Does TensorRT rewrite ONNX models to NHWC?

We are training with our convolutional networks tensorflow 2.3 and are exporting our models to onnx using keras2onnx.
A visualization of the beginning of the onnx model can be seen below.
The input is in NHWC, but since onnx uses NCHW it adds a transpose layer before the convolutions.
I would expect that tensorrt removes this transpose layer and executes the convolutions with NHWC on GPUs.
However, when profiling with trtexec it shows a PushTranspose Layer (see below) that also consumes time.

Does this mean the convolutions are indeed executed with NCHW or how can I know what is going on?
I am certain that the GPU is used since I saw activity with nvidia-smi.

Command for profiling

./trtexec --onnx=<model_path.onnx> --int8 --shapes=input_1:1x704x1280x3 --exportTimes=trace.json --dumpProfile --exportProfile=prof.json

Beginning of Profile from trtexec

  { "count" : 834 }
, { "name" : "(Unnamed Layer* 0) [Constant] + (Unnamed Layer* 1) [Shuffle] + Mul input reformatter 0", "timeMs" : 21.8493, "averageMs" : 0.0261982, "percentage" : 0.929405 }
, { "name" : "(Unnamed Layer* 0) [Constant] + (Unnamed Layer* 1) [Shuffle] + Mul", "timeMs" : 19.3699, "averageMs" : 0.0232253, "percentage" : 0.823939 }
, { "name" : "PushTranspose_1162", "timeMs" : 51.4201, "averageMs" : 0.0616548, "percentage" : 2.18726 }
, { "name" : "conv2d", "timeMs" : 34.2201, "averageMs" : 0.0410313, "percentage" : 1.45563 }
, { "name" : "leaky_re_lu", "timeMs" : 16.6442, "averageMs" : 0.0199571, "percentage" : 0.707997 }
, { "name" : "conv2d_1", "timeMs" : 28.3778, "averageMs" : 0.0340262, "percentage" : 1.20711 }
, { "name" : "leaky_re_lu_1", "timeMs" : 15.0495, "averageMs" : 0.018045, "percentage" : 0.640163 }

Model Start

Onnx model visualized with Netron:


TensorRT Version:
GPU Type: RTX 2080Ti
Nvidia Driver Version: 460
Operating System + Version: Ubuntu 18.04
Python Version (if applicable): 3.6
TensorFlow Version (if applicable): 2.3
Baremetal: Yes

Hi, Request you to share the ONNX model and the script so that we can assist you better.

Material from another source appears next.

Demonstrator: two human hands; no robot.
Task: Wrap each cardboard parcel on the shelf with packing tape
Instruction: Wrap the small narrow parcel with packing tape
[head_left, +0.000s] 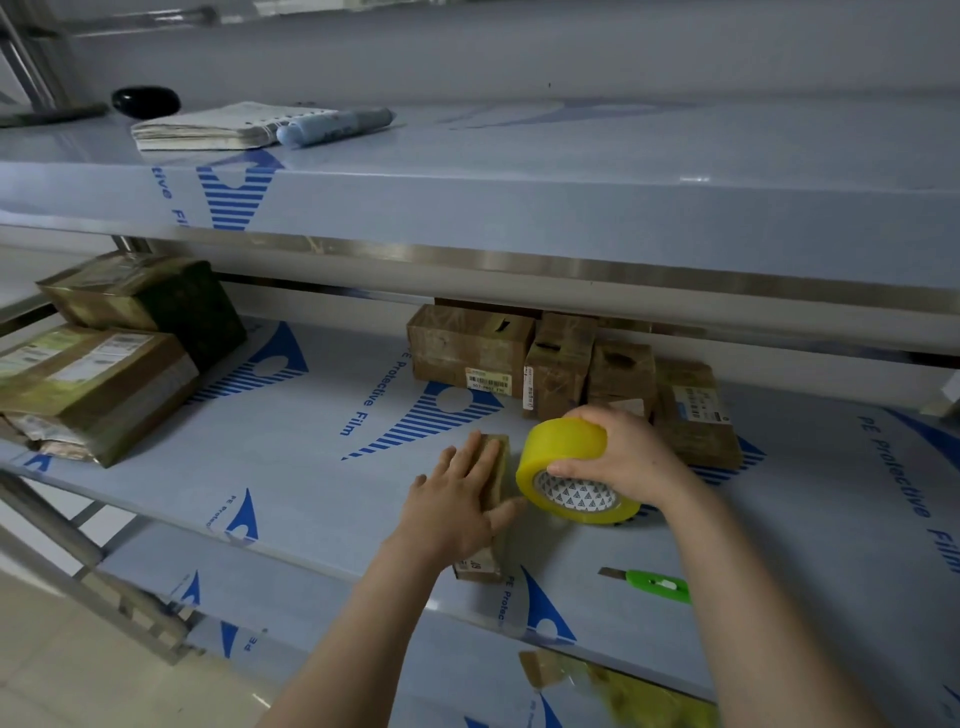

Alongside you can try validating your model with the below snippet

import sys
import onnx
filename = yourONNXmodel
model = onnx.load(filename)

Alternatively, you can try running your model with trtexec command.

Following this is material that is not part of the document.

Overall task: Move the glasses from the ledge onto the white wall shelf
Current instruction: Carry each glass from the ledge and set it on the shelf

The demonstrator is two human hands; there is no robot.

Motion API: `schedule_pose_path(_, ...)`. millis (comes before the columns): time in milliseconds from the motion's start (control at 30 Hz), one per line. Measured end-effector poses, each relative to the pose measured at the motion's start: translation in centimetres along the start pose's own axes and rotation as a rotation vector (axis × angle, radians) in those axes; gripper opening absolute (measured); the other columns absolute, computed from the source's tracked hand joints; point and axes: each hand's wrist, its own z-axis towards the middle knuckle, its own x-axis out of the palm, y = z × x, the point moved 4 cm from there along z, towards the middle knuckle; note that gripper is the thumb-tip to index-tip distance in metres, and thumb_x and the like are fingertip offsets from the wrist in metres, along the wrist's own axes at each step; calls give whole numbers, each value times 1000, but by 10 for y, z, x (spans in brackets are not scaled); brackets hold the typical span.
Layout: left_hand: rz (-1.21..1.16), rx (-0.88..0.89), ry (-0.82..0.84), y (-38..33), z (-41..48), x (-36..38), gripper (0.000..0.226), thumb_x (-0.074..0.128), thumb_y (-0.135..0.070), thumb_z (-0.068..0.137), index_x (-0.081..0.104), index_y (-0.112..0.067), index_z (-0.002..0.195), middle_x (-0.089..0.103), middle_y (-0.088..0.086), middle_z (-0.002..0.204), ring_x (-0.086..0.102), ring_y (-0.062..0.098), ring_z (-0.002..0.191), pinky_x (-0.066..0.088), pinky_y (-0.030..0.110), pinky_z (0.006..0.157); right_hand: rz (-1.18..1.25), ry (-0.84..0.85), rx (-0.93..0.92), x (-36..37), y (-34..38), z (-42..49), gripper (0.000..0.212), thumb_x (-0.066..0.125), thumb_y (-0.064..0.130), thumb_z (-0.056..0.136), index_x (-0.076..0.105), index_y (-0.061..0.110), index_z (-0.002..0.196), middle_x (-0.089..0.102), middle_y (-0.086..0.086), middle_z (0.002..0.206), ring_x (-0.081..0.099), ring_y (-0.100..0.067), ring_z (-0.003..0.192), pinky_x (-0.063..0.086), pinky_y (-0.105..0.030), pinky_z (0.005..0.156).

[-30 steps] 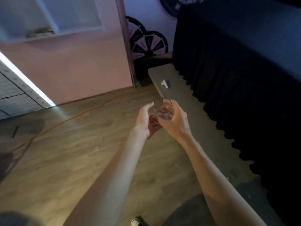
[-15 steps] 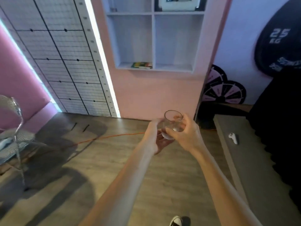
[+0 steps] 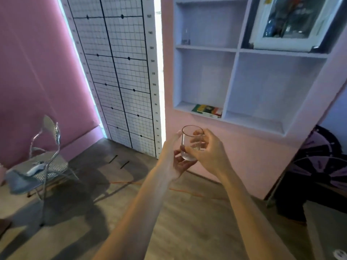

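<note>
A clear drinking glass (image 3: 189, 136) is upright between both hands, below and in front of the white wall shelf (image 3: 236, 51). My right hand (image 3: 208, 154) grips its right side with fingers wrapped around it. My left hand (image 3: 173, 158) cups the glass from the left and underneath. Another clear glass (image 3: 185, 37) stands in the shelf's upper left compartment. The ledge is out of view.
A green book (image 3: 207, 110) lies in the lower left compartment; a framed picture (image 3: 293, 23) fills the upper right one. A metal chair (image 3: 43, 162) stands at left. An orange cable (image 3: 187, 191) runs along the wooden floor. A dark wheel board (image 3: 323, 166) leans at right.
The view has swung up and left from the ledge toward the wall shelf. Both hands have carried the glass closer to the shelf and higher.
</note>
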Motion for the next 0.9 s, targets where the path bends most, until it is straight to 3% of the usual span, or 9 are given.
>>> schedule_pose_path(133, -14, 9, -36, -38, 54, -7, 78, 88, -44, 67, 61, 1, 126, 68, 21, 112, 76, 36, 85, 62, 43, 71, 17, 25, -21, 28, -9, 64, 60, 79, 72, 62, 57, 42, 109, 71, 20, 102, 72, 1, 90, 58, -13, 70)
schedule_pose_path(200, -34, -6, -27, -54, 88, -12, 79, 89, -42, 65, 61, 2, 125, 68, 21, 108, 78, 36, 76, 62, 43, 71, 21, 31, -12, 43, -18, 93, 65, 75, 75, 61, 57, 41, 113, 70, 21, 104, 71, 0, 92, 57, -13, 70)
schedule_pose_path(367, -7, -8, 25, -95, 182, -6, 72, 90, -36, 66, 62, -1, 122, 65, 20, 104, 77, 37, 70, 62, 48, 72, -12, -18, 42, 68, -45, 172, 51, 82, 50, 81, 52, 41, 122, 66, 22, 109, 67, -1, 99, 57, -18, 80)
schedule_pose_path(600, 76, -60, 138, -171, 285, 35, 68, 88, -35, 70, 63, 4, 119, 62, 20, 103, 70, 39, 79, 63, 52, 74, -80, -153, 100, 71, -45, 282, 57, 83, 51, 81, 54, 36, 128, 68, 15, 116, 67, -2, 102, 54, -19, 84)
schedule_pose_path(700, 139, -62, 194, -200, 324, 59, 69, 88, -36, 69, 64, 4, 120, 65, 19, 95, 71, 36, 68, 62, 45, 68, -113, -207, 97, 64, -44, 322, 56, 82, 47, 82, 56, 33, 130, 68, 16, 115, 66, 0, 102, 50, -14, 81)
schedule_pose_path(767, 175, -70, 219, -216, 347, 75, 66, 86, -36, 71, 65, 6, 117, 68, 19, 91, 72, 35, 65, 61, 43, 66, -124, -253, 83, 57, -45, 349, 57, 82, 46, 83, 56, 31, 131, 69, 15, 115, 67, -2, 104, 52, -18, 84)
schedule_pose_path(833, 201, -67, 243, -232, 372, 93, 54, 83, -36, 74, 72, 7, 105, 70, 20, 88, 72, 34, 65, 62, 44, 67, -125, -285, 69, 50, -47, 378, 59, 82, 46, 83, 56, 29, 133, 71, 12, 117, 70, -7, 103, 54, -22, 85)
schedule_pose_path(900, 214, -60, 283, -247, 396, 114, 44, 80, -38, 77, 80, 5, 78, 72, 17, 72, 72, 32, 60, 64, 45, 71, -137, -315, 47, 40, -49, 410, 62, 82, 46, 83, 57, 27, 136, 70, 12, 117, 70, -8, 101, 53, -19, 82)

Hi, thanks for your reply, is there a way to privately share the model, if yes I can provide you with an example onnx model.

The model is valid. As I already described I used trtexec to get the profiling. I will share the model with randomly initialized weights, I just have to export it again, I will get back to you in a couple of hours.


Hi @jean.wanka,

Please DM by attaching the model.

Thank you.

Thanks, I shared the model in the DM.
If it is necessary I can also create a script that creates a reduced version of this model and uses keras2onnx to export it.

Is there any update on this?
The main point I’m trying to understand is what the engine Builder (IBuilder) does in detail and how it rewrites and optimizes the graph.

Is it able to:

  • remove layers like unnecessary transposes?
  • rewrite the graph from channel first to an equivalent channel last graph?
  • fuse layers like Convolution and BatchNorm? Where is it listed what is supported here?


Hi @jean.wanka,

We have ONNX GraphSurgeon that can modify the onnx file manually.
For the FP16, conv + leakyReLu can be fused together. For Int8 in some case we did not fuse conv and activation together because of register pressure (the extra requested register file will decrease the occupancy).

Thank you.

Hi @spolisetty ,
thanks for the update!

One thing that is still not clear for me is the channels first/last question.
I’ve read in your documentation that channels last (NHWC) is preferred.
ONNX, however, only uses channels first layout, does this mean the tensorrt engine is also always in channels first layout?
Is there a way to change this or are the benefits not significant?

any update on this would be much appreciated.


Hi @jean.wanka,

TRT engine always doesn’t use channels first layout.
It depends on the kernel implementation, TRT will always insert reformat when the adjacent layers has mismatched kernel I/O.

Thank you.